What needs to be done –
Repeat the lines of the material below exactly, beginning at the one with "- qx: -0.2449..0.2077" and stopping after the last.

Given data –
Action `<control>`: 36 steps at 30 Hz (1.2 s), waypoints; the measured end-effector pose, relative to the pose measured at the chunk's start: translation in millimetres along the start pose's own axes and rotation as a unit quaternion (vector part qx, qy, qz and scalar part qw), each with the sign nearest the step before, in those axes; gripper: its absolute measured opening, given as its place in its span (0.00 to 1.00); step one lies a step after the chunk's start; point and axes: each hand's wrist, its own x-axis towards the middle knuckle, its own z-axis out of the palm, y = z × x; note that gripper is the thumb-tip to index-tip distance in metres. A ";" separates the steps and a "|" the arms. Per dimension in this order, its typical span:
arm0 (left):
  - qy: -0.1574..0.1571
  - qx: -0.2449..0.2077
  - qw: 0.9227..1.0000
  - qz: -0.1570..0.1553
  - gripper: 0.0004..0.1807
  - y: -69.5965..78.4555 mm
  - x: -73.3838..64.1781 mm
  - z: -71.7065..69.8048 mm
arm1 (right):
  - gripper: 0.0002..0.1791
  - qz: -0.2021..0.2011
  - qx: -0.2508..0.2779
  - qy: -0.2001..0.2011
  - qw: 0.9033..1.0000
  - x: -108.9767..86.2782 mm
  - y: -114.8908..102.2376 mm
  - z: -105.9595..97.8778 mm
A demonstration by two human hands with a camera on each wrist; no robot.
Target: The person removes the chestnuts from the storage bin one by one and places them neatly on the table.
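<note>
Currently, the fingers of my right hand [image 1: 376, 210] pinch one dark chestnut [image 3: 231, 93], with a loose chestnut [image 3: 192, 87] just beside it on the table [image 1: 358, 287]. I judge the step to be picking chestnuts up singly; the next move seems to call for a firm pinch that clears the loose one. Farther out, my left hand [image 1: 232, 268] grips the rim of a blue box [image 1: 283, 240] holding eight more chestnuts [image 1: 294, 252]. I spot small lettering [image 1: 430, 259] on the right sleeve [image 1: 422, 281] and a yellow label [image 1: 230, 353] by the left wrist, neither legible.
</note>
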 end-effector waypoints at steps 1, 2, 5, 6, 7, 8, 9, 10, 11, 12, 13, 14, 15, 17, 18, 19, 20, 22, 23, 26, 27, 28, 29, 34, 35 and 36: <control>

Task result –
  - qx: -0.2449..0.2077
  - qw: 0.9227..1.0000
  - qz: -0.1570..0.1553
  - gripper: 0.0004..0.1807
  - y: -69.5965..78.4555 mm
  - x: -73.3838..64.1781 mm
  - z: -71.7065..69.8048 mm
arm1 (right):
  - gripper: 0.0002..0.1791
  - qz: -0.2021..0.2011
  - qx: -0.2508..0.2779
  - qy: -0.2001..0.2011
  - qw: 0.9033..1.0000
  - x: -108.9767..86.2782 mm
  - y: -114.8908..102.2376 mm
  - z: -105.9595..97.8778 mm
A demonstration by two human hands with a camera on each wrist; no robot.
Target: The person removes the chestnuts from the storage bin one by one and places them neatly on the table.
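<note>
Currently, the fingers of my right hand [image 1: 376, 210] pinch one dark chestnut [image 3: 231, 93], with a loose chestnut [image 3: 192, 87] just beside it on the table [image 1: 358, 287]. I judge the step to be picking chestnuts up singly; the next move seems to call for a firm pinch that clears the loose one. Farther out, my left hand [image 1: 232, 268] grips the rim of a blue box [image 1: 283, 240] holding eight more chestnuts [image 1: 294, 252]. I spot small lettering [image 1: 430, 259] on the right sleeve [image 1: 422, 281] and a yellow label [image 1: 230, 353] by the left wrist, neither legible.
</note>
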 end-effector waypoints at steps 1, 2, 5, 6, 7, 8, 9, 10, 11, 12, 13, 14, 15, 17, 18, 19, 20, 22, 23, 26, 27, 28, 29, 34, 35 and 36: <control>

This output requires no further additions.